Looking back, I saw the Beatitudes as yet another set of expectations of how I must live my life. You know, like the Ten Commandments: another list of thou shall’s and thou shall not’s! I have this understanding that we are children of God who are loved by God not for what we didn’t do wrong, but for who we are in our created being...the last thing I needed was another list of expectations.
It was sometime about 2 or 3 years ago, long after I found the Episcopal church, even after I had been ordained, that I began to see the Beatitudes not as a to-do (or not-to-do) list, but as a set of “sign-posts”, as John Purdy calls them in his Blessed are You Kerygma study (p. 3). The Beatitudes are, for example, sign-posts to remind us that when we are going through life and we feel as if someone has done an injustice to us and we should seek justice, we must remember “blessed are the merciful, for they will receive mercy.”

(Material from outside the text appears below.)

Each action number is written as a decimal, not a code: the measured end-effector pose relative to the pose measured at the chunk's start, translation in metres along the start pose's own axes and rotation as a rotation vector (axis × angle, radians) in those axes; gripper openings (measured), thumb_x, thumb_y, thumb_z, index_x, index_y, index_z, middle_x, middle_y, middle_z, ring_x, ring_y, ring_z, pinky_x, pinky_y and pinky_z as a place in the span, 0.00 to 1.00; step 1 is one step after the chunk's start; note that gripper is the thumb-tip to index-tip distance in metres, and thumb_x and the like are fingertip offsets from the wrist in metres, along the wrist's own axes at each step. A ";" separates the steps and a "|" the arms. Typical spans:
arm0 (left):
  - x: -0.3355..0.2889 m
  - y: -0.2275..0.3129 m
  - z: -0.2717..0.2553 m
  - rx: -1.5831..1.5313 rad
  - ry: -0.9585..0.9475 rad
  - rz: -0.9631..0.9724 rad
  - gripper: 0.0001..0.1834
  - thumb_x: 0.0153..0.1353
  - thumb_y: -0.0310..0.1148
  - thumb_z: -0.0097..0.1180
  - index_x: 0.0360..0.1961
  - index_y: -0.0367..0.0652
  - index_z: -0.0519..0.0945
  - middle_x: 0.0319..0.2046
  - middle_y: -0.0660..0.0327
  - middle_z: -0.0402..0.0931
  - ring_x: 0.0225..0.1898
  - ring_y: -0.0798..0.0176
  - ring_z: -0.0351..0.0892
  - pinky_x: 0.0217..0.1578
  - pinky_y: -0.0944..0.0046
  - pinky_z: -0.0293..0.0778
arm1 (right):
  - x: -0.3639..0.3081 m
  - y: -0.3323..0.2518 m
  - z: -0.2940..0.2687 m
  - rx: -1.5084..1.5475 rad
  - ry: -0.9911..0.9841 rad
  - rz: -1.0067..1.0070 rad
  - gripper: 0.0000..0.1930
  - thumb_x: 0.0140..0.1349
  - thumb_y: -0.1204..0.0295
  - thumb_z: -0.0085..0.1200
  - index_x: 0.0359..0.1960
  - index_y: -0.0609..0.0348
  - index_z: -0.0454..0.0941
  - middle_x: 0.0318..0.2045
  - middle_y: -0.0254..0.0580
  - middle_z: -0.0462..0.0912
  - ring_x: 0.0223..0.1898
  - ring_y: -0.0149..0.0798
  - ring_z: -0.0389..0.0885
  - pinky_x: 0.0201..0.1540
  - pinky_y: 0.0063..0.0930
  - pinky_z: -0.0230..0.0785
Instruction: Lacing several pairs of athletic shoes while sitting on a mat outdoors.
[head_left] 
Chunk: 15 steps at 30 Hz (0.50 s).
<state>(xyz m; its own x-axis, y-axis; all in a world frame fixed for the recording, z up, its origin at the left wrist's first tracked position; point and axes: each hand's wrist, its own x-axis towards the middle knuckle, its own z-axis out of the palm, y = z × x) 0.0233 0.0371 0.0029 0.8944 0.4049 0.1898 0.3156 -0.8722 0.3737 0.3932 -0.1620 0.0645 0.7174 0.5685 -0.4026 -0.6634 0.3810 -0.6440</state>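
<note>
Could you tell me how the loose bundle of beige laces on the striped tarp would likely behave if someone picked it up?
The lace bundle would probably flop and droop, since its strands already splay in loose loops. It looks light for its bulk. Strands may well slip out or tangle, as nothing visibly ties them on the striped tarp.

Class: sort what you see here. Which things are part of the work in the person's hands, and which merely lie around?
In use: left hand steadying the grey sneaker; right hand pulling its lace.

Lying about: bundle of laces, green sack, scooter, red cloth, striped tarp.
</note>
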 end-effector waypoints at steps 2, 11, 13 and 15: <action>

This portion of Matthew’s Gospel we are to read today, the beginning of the Sermon on the Mount, calls to our attention that we need to focus on our intentions as we continue along our spiritual journeys. If we focus only on our actions, then we are already lost on our journey. However, if we can control our intentions, then our actions will surprise even ourselves. As you go along your journey, let your yes be yes and your no be no and when you see the uprising start, “remember that blessed are the peacemakers, for they will be called the children of God.”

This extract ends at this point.